A Lowndes County jury found a Columbus man guilty of second-degree murder Friday at the end of a nearly week-long trial.
Aaron James Mitchell, 28, was tried for first-degree murder for fatally shooting Marty Moore of Columbus on Ninth Avenue South on Aug. 7, 2019. At the time, investigators reported the two got into an argument which escalated to violence.
However, at the trial, Mitchell and his attorney, Rod Ray of Columbus, argued Mitchell shot Moore in self-defense. They said Mitchell and Moore were at a gathering in south Columbus the night of the shooting. While there, they said, Moore was drunk and high on cocaine and became aggressive with multiple people before trying to start a fight with Mitchell.
For someone to be convicted of second-degree murder, a jury must find the defendant killed someone by acting in a highly dangerous way that showed no regard for human life but without deliberate design to kill the victim.
Judge Lee Coleman also instructed the jury they could consider convicting Mitchell of manslaughter — a lesser charge than both first- and second-degree murder — if they found he had shot Moore because of an “actual, genuine” belief the killing was necessary, but that belief was not reasonable at the time.
Mitchell’s sentencing has been scheduled for May 24.
‘I was scared’
During the trial, prosecutors questioned multiple witnesses who confirmed Moore had behaved aggressively toward people at the party, including Mitchell. At one point Mitchell went to his car, pursued by Moore, which is when Mitchell got a gun and shot him.
However, none of the witnesses said Moore was armed when Mitchell shot him, though at different points in the trial Mitchell said Moore had a bottle and even a gun. Investigators did not find either of those objects at the crime scene.
“What was Aaron Mitchell afraid of?” District Attorney Scott Colom asked the jury during closing arguments.
He also argued that whether Moore behaved aggressively toward Mitchell or anyone else, the case wasn’t about what the victim did.

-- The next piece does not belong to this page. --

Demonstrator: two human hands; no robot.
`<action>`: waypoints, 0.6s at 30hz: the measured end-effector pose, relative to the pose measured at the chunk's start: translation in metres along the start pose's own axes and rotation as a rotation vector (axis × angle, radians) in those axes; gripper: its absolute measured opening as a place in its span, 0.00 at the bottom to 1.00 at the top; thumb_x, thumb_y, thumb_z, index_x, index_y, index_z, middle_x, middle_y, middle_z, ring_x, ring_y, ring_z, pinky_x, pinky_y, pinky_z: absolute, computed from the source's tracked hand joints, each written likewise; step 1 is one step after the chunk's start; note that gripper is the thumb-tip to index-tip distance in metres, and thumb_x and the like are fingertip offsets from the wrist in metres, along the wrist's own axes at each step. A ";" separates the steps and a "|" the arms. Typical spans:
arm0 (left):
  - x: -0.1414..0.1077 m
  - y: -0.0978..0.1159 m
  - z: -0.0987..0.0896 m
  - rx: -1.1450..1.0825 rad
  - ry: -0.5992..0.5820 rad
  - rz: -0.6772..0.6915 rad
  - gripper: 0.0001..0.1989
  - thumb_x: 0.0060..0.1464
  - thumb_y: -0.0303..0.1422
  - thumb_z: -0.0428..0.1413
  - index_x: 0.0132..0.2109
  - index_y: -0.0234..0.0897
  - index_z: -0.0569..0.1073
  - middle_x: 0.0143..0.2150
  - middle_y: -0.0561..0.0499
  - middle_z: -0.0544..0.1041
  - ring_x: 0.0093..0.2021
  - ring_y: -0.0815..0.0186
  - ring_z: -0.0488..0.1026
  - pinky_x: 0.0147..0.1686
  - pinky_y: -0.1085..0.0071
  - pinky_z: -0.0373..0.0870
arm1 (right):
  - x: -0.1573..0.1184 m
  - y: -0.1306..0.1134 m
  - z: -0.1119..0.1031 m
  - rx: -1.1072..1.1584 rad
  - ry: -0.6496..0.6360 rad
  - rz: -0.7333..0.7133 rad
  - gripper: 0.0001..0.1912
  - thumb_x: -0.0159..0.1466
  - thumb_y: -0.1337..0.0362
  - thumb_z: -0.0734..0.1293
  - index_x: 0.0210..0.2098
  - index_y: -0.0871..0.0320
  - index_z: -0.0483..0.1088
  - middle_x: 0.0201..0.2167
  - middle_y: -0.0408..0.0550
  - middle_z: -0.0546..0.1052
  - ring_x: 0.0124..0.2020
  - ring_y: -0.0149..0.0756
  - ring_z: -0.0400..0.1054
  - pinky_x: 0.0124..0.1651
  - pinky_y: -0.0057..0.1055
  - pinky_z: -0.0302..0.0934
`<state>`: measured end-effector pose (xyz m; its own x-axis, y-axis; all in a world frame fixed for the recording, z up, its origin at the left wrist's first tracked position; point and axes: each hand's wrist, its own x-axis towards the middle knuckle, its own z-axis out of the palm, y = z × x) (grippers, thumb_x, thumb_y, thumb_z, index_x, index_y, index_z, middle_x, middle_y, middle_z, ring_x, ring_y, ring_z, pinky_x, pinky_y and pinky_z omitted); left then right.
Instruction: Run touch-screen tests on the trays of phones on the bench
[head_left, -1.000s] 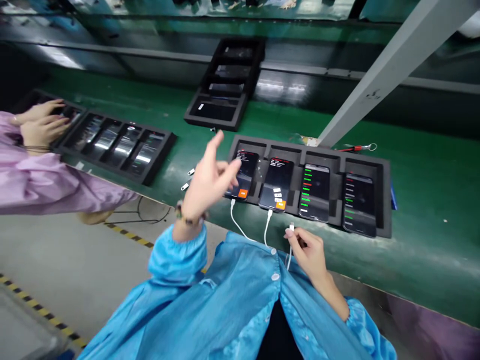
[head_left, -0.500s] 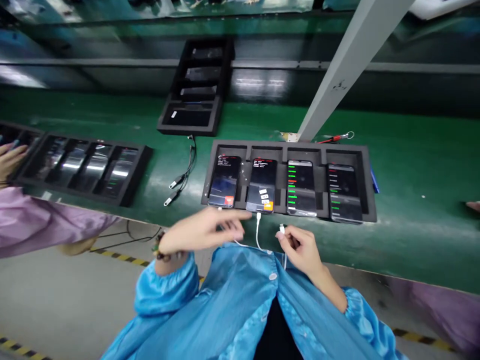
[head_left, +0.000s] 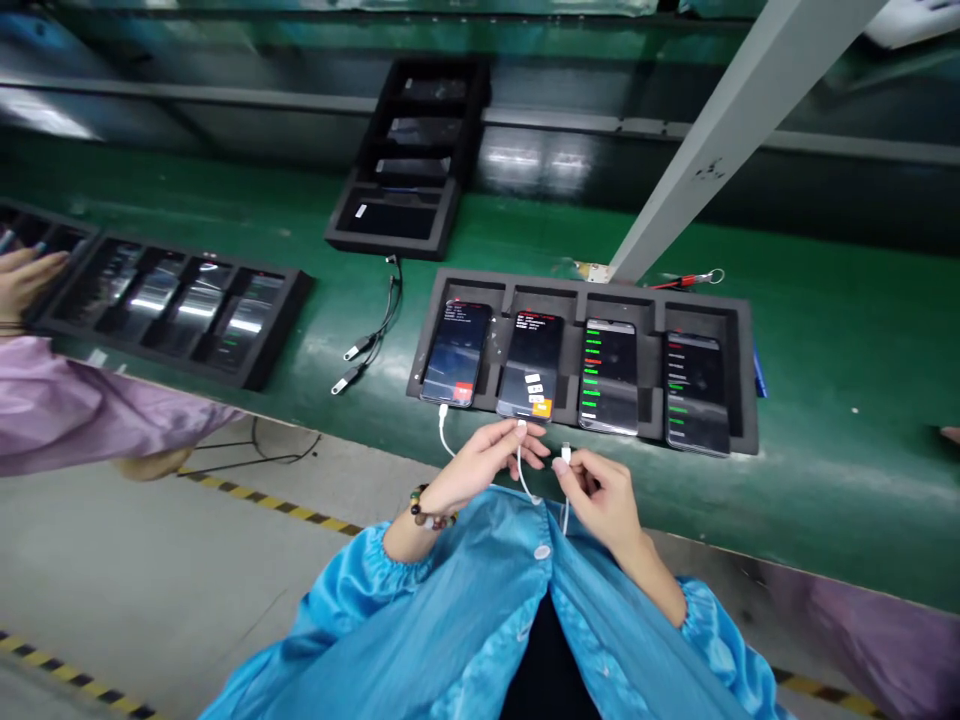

“Regardless of how they try to paint Marty Moore … Marty Moore’s life mattered,” he said. “It mattered to a lot of people. He didn’t deserve to die over a fist fight. He didn’t deserve to die because he lost his temper.”
But Mitchell said on the stand he had known Moore all his life. He said he knew Moore had been shot before, had been arrested before and had once beat a man so severely the man’s eye was knocked out.
He said when Moore tried to fight him the night of the shooting, he claimed to not be afraid of Mitchell’s weapon.
“He clearly said, ‘I’m not scared of no gun. I’ve been shot before,’” Mitchell told the jury.
“I didn’t want him to hurt me,” he added. “I just wanted to get home to my kids and my wife, and I was scared.”
However, Mitchell also said on the stand that Moore had a gun when he approached, something he did not tell investigators the night of the shooting. Colom and Assistant District Attorney Collen Hudson said that claim called the defendant’s credibility into question, since Ray had not otherwise tried to make the argument that Moore was armed with a gun.
“All those eye witnesses say that … Marty was unarmed when Aaron shot him because Marty wanted to fight him,” Hudson said after the trial. “Then we had scientific experts (and) law enforcement witnesses. Shell casings on the scene came from Aaron’s gun. The fragment inside Marty was from Aaron’s gun. … None of that was in dispute even from Aaron. He said from the beginning, ‘Yeah, I shot him.’ He felt justified shooting Marty because Marty wanted to fight.”
Ray argued that even if Moore wasn’t armed, Mitchell had good reason to be scared of him.
“I guess (Mitchell) was supposed to get the hell beat out of him, maybe get his eye knocked out, get his head bashed on the concrete, serious bodily injury,” he said sarcastically during closing arguments. “… We had a guy that is looking down the barrel of a gun saying, ‘I’ve been shot before. … I ain’t scared.’”
The Dispatch was unable to speak with Ray after the trial, and Ray did not return a call from The Dispatch by press time.
Colom said the case was a “lose-lose situation.”
“Marty Moore’s not coming back now, and his family’s still traumatized from the loss,” he said. “And then Aaron Mitchell was found guilty and there’s trauma around that. But I do think the jury listened to the law, they listened to the facts. They decided that an unarmed person shouldn’t be shot and killed because they want to fight.”